→ Exercise prompt: Run through the data and copy out every line that mentions the word "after".

→ Data section:

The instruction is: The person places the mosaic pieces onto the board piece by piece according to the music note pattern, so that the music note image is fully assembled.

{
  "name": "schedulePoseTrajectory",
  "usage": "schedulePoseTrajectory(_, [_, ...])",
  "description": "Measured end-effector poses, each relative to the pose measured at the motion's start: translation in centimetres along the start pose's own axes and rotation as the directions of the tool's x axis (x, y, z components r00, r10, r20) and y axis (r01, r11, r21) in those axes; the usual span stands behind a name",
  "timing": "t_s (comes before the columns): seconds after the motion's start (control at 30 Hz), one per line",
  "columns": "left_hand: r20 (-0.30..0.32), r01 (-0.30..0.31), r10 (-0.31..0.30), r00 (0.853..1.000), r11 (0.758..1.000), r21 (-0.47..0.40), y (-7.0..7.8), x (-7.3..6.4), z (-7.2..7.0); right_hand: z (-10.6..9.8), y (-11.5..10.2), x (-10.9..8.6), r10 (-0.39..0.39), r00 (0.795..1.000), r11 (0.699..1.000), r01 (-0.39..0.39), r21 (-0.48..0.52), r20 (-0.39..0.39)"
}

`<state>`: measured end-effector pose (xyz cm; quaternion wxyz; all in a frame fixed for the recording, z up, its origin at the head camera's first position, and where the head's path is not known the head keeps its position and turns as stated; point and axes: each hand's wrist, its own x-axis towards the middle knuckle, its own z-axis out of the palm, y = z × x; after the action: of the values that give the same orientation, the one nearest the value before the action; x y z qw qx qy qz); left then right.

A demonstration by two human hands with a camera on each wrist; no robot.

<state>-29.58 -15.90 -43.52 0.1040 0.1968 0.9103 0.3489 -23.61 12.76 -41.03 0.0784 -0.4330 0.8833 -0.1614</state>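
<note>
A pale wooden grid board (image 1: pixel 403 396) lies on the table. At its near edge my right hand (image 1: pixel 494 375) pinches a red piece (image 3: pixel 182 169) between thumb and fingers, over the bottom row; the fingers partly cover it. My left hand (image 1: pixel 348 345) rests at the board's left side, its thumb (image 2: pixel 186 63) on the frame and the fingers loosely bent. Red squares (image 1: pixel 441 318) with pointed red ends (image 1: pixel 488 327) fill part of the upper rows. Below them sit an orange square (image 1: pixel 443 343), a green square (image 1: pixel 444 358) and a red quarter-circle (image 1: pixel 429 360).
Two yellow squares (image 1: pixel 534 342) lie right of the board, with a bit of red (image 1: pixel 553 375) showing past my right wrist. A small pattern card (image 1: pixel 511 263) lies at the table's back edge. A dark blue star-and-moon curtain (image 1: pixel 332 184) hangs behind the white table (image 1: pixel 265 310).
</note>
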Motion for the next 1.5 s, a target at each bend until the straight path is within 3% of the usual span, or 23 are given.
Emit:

→ Answer to the exercise:
  "timing": "t_s (comes before the columns): seconds after the motion's start (control at 30 Hz), one per line",
`<state>`: measured end-effector pose (xyz cm; quaternion wxyz; all in a frame fixed for the recording, z up, its origin at the head camera's first position, and where the head's path is not known the head keeps its position and turns as stated; point and axes: each hand's wrist, its own x-axis towards the middle knuckle, its own z-axis out of the palm, y = z × x; after the action: of the values that give the same orientation, the one nearest the value before the action; x y z qw qx qy qz); left then right.

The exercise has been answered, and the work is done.